Moreover, the court must consider whether an intervenor would burden or prolong the proceedings by filing a counterclaim or motions on extraneous issues. See Solid Waste Agency of N. Cook County v. United States Army Corps of Eng’rs, 101 F.3d 503, 507 (7th *311Cir.1996). The court concludes that granting permissive intervention in this case would unduly delay the proceedings. Both the government and the applicants are attempting to prove that plaintiff does not have a valid mining claim. The duplicative nature of the evidence will not shed any additional light on this issue. The ultimate objectives of the applicants and defendant are the same, and there is a presumption that the government adequately represents the applicants’ interests. Allowing the applicants to intervene in this case would threaten expedient disposition of the action. The court, therefore, deems permissive intervention inappropriate.4
III. Amicus Curiae
Since the applicants have failed to satisfy the requirements of RCFC 24, the court denies their motion to intervene. Per its discretion, the court will grant the applicants amicus curiae status. As friends of the court, the applicants will be permitted to file responses to the parties’ dispositive motions and briefs if this case proceeds to trial. The applicants may also avail themselves of the opportunity to attend public court proceedings. If necessary, the court will call on the applicants to provide an additional perspective. Hage, 35 Fed.Cl. at 742. If both parties agree, the applicants can be present at depositions or other discovery proceedings. They must obtain the court’s prior consent, however, before participating in aill other actions.
Conclusion
For the above-stated reasons, the Project’s and MPC’s motion to intervene is hereby DENIED. The Project and MPC, however, are GRANTED amicus curiae status under the terms and conditions set forth above.5
IT IS SO ORDERED.
. The facts as presented are only relevant to the court's decision on the applicants' motion to intervene.
. Opposition To Motion To Intervene By The Siskiyou Regional Education Project And The Mineral Policy Center at 10.

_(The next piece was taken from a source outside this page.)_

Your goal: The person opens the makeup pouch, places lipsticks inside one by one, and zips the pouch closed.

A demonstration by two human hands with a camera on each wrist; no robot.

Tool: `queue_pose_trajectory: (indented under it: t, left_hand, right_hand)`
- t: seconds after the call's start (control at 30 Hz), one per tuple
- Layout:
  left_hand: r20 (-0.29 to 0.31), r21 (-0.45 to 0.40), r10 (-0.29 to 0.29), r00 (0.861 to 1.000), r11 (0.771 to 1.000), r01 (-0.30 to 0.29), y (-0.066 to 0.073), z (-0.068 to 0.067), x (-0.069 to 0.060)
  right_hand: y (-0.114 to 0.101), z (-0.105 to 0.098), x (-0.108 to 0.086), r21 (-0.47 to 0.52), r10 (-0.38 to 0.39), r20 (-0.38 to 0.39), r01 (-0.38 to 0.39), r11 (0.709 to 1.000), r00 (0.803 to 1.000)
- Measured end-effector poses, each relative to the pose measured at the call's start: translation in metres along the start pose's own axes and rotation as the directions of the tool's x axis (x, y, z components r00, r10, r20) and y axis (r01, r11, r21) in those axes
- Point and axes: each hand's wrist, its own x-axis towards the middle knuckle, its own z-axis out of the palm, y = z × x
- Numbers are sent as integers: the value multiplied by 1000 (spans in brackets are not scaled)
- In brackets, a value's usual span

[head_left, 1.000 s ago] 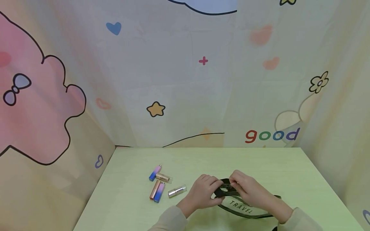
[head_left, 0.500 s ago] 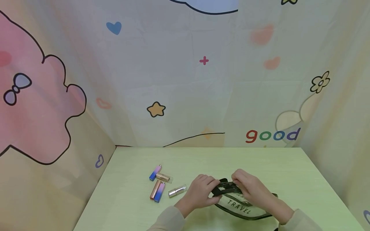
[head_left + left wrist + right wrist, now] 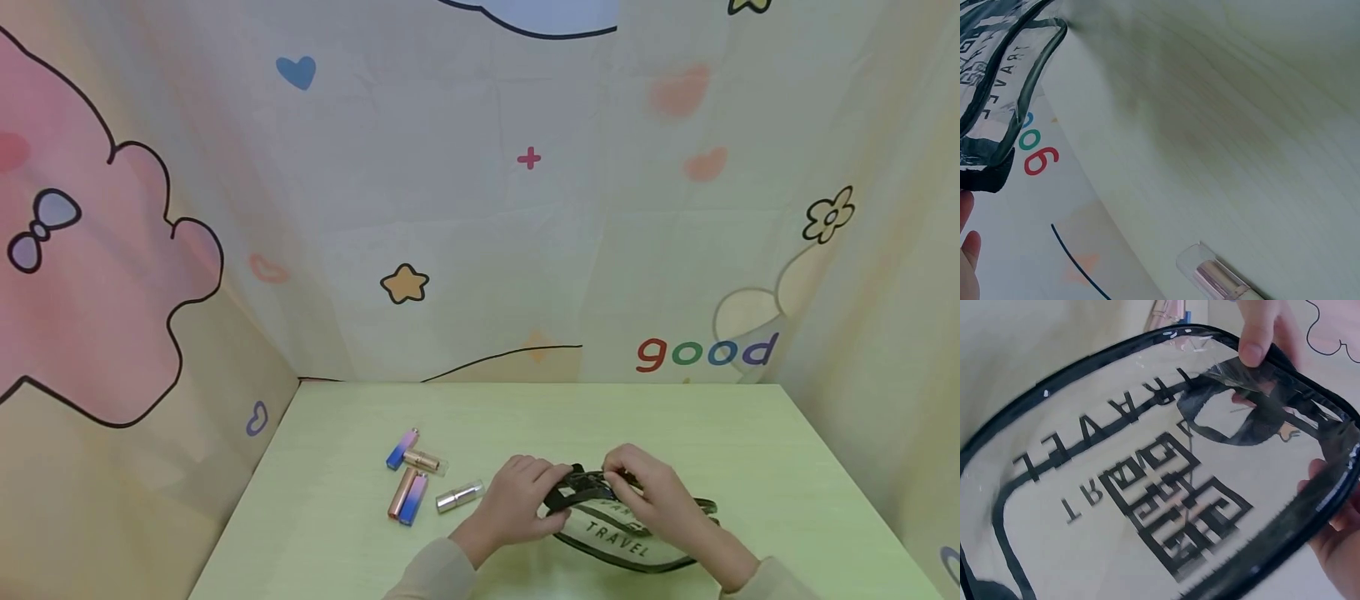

. Motion To Intervene Of The Siskiyou Project And Mineral Policy Center And Memorandum In Support Thereof at 11, n. 3.
. The court’s conclusion that the applicants cannot intervene in this case makes it unnecessary to address plaintiff's additional argument that the applicants do not have standing.
. The parties are reminded of the court's June 14, 2001 order requiring them to submit a Joint Preliminary Status Report within 30 days of the court's ruling on this motion to intervene. The Project and MPC are not to participate in this report.